Is inequality $tr(A^{-1^T} B) tr(A^T B^{-1}) \leq constant$ correct?

Question

I have the following optimization problem \begin{align} \min_{A} &tr(A^{-1^T} B)\cr \text{subject to} &x^T A x > 0 \cr & A_{ii}=1 \end{align} where $A$ and $B$ are some positive definite matrices. Is the above problem is equivalent to the following problem: \begin{align} \max_{A} &trace(A^T B^{-1})\cr \text{subject to} &x^T A x > 0\cr & A_{ii}=1 \end{align} In other words is this inequality $ tr(A^{-1^T} B) tr(A^T B^{-1}) \leq c$ where $c$ is some constant, is correct? And finaly what if $A$ and $B$ are positive semidefinite and we replace inverse with pesudo inverse?

Answer 1

Set $X={A^{-1}}^T B$ where I assume $A$ and $B$ are $n\times n$ positive definite matrices. Then, $X$ has eigenvalues $\lambda_1,\ldots,\lambda_n>0$, and the trace $\text{tr}(X)=\sum_j\lambda_j$.

The constraint $A_{ii}=1$ (added after my original answer) have very little impact on the eigenvalues, and so I'll ignore them.

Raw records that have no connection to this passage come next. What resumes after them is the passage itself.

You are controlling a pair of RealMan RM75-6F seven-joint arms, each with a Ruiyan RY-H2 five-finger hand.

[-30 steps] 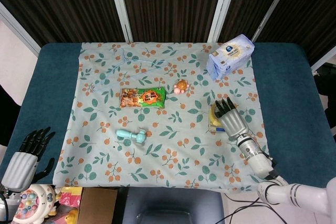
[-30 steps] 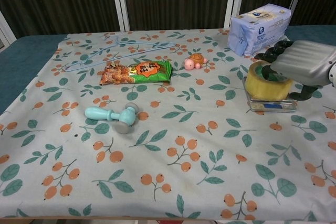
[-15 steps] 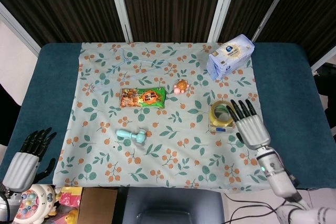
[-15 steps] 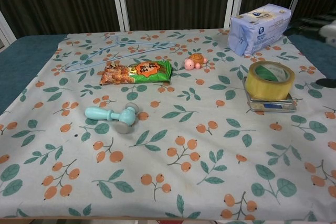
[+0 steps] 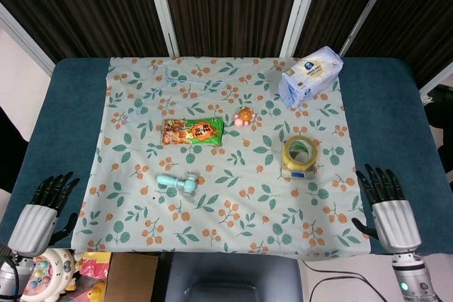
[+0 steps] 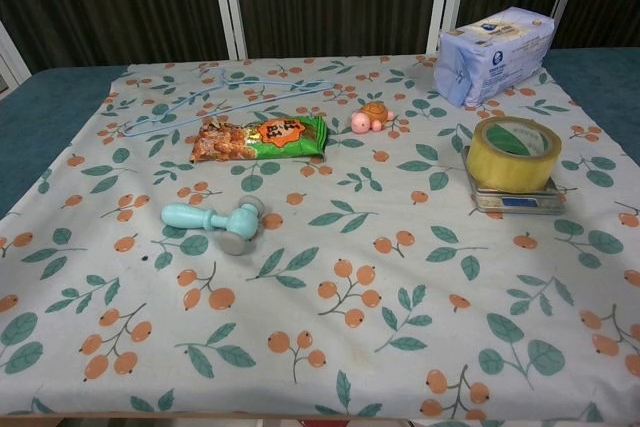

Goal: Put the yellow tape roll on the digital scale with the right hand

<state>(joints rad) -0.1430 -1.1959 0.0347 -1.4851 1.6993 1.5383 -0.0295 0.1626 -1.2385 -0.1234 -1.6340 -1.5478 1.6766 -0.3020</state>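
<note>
The yellow tape roll [image 5: 299, 152] [image 6: 513, 153] lies flat on top of the small digital scale [image 5: 298, 170] [image 6: 516, 199], at the right side of the floral cloth. My right hand [image 5: 389, 213] hangs off the table's near right corner, well clear of the roll, fingers spread and holding nothing. My left hand [image 5: 39, 214] hovers by the near left corner, also spread and empty. Neither hand shows in the chest view.
On the cloth lie a snack packet [image 5: 192, 132], a small orange turtle toy [image 5: 243, 116], a teal toy hammer [image 5: 178, 184], a light blue wire hanger [image 5: 167, 90] and a blue-white pack [image 5: 310, 74] at the back right. Toys and a cardboard box [image 5: 120, 274] sit below the left front edge.
My right hand let go of the tape roll on the scale and drew back toward the near right corner, leaving the chest view. The left hand barely shifted.
</note>
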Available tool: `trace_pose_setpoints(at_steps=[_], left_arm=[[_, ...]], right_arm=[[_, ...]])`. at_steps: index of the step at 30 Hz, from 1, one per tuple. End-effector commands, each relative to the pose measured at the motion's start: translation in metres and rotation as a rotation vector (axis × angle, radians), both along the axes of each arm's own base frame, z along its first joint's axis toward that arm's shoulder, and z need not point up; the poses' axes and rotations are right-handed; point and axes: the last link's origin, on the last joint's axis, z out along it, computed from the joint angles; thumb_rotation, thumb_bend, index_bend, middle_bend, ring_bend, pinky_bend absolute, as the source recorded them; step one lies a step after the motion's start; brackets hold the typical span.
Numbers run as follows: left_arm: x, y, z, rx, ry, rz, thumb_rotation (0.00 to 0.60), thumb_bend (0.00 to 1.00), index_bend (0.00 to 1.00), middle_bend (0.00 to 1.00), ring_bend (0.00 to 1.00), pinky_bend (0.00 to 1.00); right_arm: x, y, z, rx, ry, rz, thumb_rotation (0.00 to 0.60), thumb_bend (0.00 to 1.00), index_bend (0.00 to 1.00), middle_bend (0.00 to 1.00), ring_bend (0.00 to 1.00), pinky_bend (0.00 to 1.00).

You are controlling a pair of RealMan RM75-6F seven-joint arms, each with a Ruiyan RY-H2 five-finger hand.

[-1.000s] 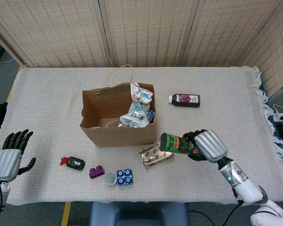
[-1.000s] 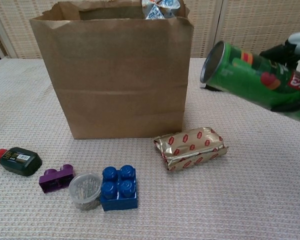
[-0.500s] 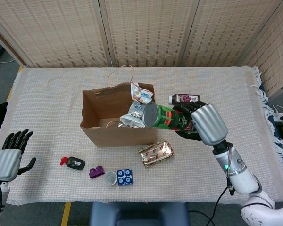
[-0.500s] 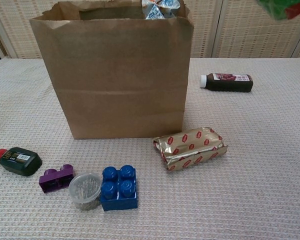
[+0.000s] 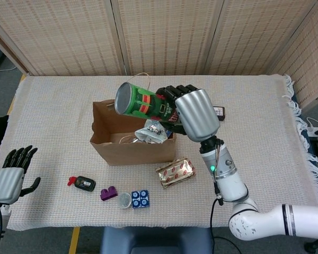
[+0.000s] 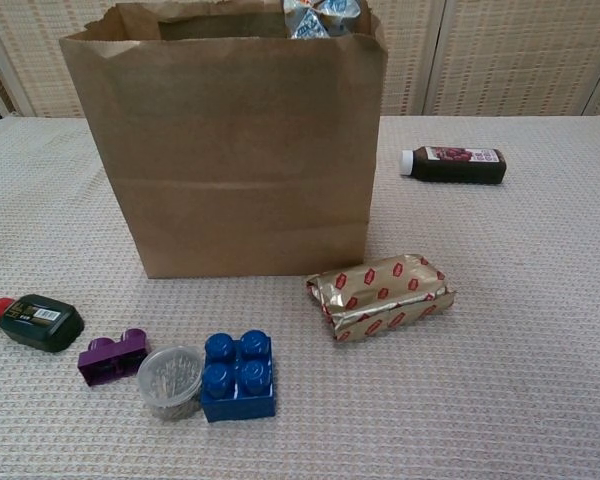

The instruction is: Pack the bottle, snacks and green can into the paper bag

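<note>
Green can point(image 5: 142, 101): held tilted, nearly on its side, above the open paper bag, silver end toward 9 o'clock.
Left hand point(image 5: 11, 174): at table's left edge, fingers straight and apart, holding nothing.
Black pouch point(image 6: 40, 322): at 7 o'clock of the bag; purple brick point(image 6: 113, 357), clear jar point(image 6: 171, 380), blue brick point(image 6: 238, 375) in a row to its right.
Paper bag point(image 6: 230, 150): upright, mid-table; snack packet point(image 5: 155, 130) inside at its right end.
Gold snack pack point(image 6: 382, 295): on cloth at 5 o'clock of the bag.
Right hand point(image 5: 193, 110): wrapped around the can.
Bottle point(image 6: 454, 164): lying on its side at 3 o'clock of the bag.
</note>
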Motion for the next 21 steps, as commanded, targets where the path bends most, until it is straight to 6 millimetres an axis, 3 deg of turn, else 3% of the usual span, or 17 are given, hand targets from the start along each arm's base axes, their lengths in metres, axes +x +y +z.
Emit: trace_pose_setpoints(at_steps=[1, 8, 16, 19, 21], left_arm=[[0.0, 0.0, 0.0, -0.001, -0.003, 0.001, 0.6, 0.34, 0.05, 0.0, 0.0, 0.0], [-0.001, 0.001, 0.001, -0.006, -0.01, -0.001, 0.6, 0.34, 0.05, 0.0, 0.0, 0.0], [-0.001, 0.001, 0.001, -0.008, -0.016, -0.002, 0.6, 0.34, 0.05, 0.0, 0.0, 0.0], [-0.002, 0.001, 0.001, -0.009, -0.016, -0.002, 0.6, 0.34, 0.05, 0.0, 0.0, 0.0], [-0.002, 0.001, 0.001, -0.009, -0.016, -0.002, 0.6, 0.34, 0.05, 0.0, 0.0, 0.0]], right_arm=[[0.043, -0.015, -0.033, 0.019, 0.026, -0.016, 0.6, 0.25, 0.49, 0.56, 0.57, 0.6], [0.072, -0.025, -0.079, 0.013, 0.076, -0.083, 0.6, 0.25, 0.47, 0.56, 0.55, 0.6], [0.085, -0.026, -0.108, 0.011, 0.113, -0.09, 0.6, 0.25, 0.43, 0.56, 0.53, 0.57], [0.082, -0.025, -0.118, 0.025, 0.155, -0.106, 0.6, 0.25, 0.32, 0.54, 0.43, 0.48], [0.079, -0.024, -0.123, 0.05, 0.191, -0.128, 0.6, 0.24, 0.14, 0.4, 0.27, 0.36]])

Since $\text{tr}(UV)=\text{tr}(VU)$ for all matrices $U$ and $V$ (of appropriate dimensions), $$ \text{tr}(A^TB^{-1})=\text{tr}(X^{-1})=\sum_j\frac{1}{\lambda_j}. $$ Thus, the product of the traces becomes $$ \text{tr}(X)\cdot\text{tr}(X^{-1}) =\sum_i\lambda_i\cdot\sum_j\frac{1}{\lambda_j} \ge n^2. $$

To see that there is no upper bound, for example let $X$ be a diagonal $2\times2$ matrix with eigenvalues $1$ and $u$. Then, the product of the traces becomes $(1+u)(1+1/u)=2+u+1/u$ which can get arbitrary large as $u\rightarrow0^+$ or $u\rightarrow\infty$.

If we require that $A_{ii}=1$, we can still force large variations in the eigenvalues: e.g., $A=\pmatrix{1&u\\ u&1}$ with $u>1$.

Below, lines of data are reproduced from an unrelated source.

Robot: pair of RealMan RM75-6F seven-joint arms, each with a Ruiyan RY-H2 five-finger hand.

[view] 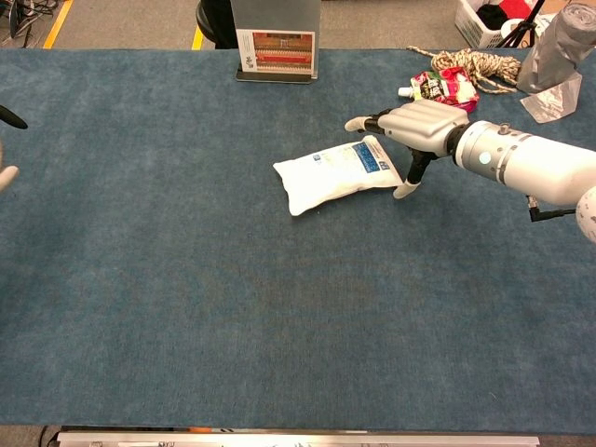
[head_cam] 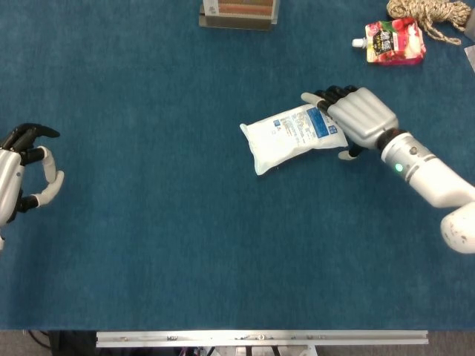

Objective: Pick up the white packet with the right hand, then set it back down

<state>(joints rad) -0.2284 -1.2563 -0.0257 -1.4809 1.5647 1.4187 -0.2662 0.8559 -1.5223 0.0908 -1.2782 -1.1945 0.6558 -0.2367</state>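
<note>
The white packet (head_cam: 291, 137) (view: 333, 174), with a blue label at its right end, lies flat on the blue cloth near the middle. My right hand (head_cam: 355, 117) (view: 410, 128) hovers at the packet's right end, fingers spread over the blue label and thumb low at the near corner. It holds nothing. My left hand (head_cam: 22, 174) sits at the far left edge, fingers loosely curled and apart, holding nothing; only its fingertips (view: 11, 117) show in the chest view.
A red and white drink pouch (head_cam: 393, 41) (view: 442, 86) and a coil of rope (head_cam: 427, 15) (view: 470, 65) lie at the back right. A small standing card (head_cam: 239, 11) (view: 276, 51) is at the back centre. A crumpled plastic bag (view: 559, 56) sits far right.
</note>
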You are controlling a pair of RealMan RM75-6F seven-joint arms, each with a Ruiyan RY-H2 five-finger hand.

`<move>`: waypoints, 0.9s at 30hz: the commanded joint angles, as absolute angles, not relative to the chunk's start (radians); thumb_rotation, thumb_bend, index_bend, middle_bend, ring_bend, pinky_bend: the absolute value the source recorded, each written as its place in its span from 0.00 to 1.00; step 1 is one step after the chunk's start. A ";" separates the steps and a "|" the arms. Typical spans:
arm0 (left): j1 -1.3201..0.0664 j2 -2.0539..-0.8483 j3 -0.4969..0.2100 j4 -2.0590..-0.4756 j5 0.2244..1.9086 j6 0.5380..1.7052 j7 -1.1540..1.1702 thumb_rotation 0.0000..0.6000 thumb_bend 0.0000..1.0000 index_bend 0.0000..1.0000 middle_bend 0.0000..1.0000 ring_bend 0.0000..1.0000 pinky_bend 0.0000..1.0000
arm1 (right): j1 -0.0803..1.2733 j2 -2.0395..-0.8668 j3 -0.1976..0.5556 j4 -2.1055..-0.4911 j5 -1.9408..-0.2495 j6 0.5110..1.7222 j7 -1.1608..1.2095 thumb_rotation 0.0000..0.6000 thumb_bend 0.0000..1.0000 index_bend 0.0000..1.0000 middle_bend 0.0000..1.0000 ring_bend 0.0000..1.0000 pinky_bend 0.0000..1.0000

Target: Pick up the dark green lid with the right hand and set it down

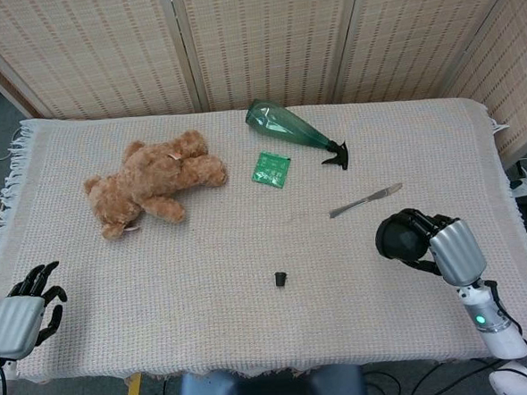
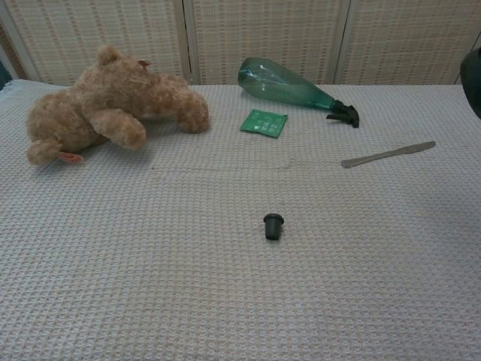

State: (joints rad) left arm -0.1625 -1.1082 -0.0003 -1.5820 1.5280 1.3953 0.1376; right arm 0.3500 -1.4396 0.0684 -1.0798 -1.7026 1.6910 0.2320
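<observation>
The dark green lid [image 1: 279,278] is a small cap standing alone on the cloth near the front middle; the chest view has the lid [image 2: 273,226] at its centre. My right hand [image 1: 418,238] hovers over the right part of the table, well right of the lid and apart from it. Its dark fingers are curved into a loose cup, and I see nothing in them. Only a dark sliver of the right hand [image 2: 474,71] enters the chest view at the right edge. My left hand [image 1: 24,306] rests at the front left corner, fingers apart and holding nothing.
A table knife [image 1: 365,200] lies just beyond my right hand. Further back are a green spray bottle [image 1: 291,129] on its side and a green packet [image 1: 271,168]. A brown teddy bear [image 1: 151,182] lies at the left. The cloth-covered table [image 1: 248,243] ends close behind both hands.
</observation>
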 commanded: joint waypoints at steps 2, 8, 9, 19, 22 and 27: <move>-0.163 -1.109 -0.001 -1.582 1.526 1.395 0.141 1.00 0.53 0.50 0.10 0.10 0.31 | 0.339 -1.408 0.082 -1.252 -1.554 1.469 0.006 1.00 0.09 0.56 0.54 0.67 0.77; -0.162 -1.109 -0.002 -1.582 1.523 1.396 0.144 1.00 0.54 0.50 0.10 0.10 0.31 | 0.393 -1.336 0.115 -1.445 -1.337 1.200 -0.224 1.00 0.09 0.56 0.54 0.67 0.77; -0.162 -1.108 -0.002 -1.583 1.523 1.395 0.143 1.00 0.54 0.50 0.10 0.10 0.31 | 0.408 -1.330 0.125 -1.468 -1.293 1.156 -0.264 1.00 0.09 0.56 0.54 0.67 0.77; -0.156 -1.104 -0.005 -1.580 1.530 1.414 0.131 1.00 0.53 0.50 0.10 0.10 0.31 | 0.531 -1.344 0.175 -1.516 -0.951 0.928 -0.491 1.00 0.09 0.56 0.54 0.67 0.77; -0.156 -1.104 -0.005 -1.579 1.530 1.414 0.129 1.00 0.53 0.50 0.10 0.10 0.31 | 0.565 -1.354 0.178 -1.499 -0.860 0.887 -0.530 1.00 0.09 0.56 0.54 0.66 0.77; -0.157 -1.105 -0.005 -1.579 1.529 1.410 0.132 1.00 0.53 0.49 0.10 0.10 0.31 | 0.613 -1.376 0.172 -1.456 -0.752 0.843 -0.565 1.00 0.09 0.54 0.54 0.60 0.75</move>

In order to obtain an upper bound, it would be necessary to place constraints that limit the ratio between the largest and smallest eigenvalues. An upper bound on the eigenvalues of $X$ could for example be added by demanding that $\text{tr}(X)\le C$ for some fixed $C$; or $|X|^2=\text{tr}(X^TX)\le C$. Lower bounds on the eigenvalues may be placing similar restrictions on $X^{-1}$.

Instead of placing the bounds on $X$ and $X^{-1}$, I think it should be sufficient to place similar bound on $A$, $A^{-1}$, $B$, and $B^{-1}$.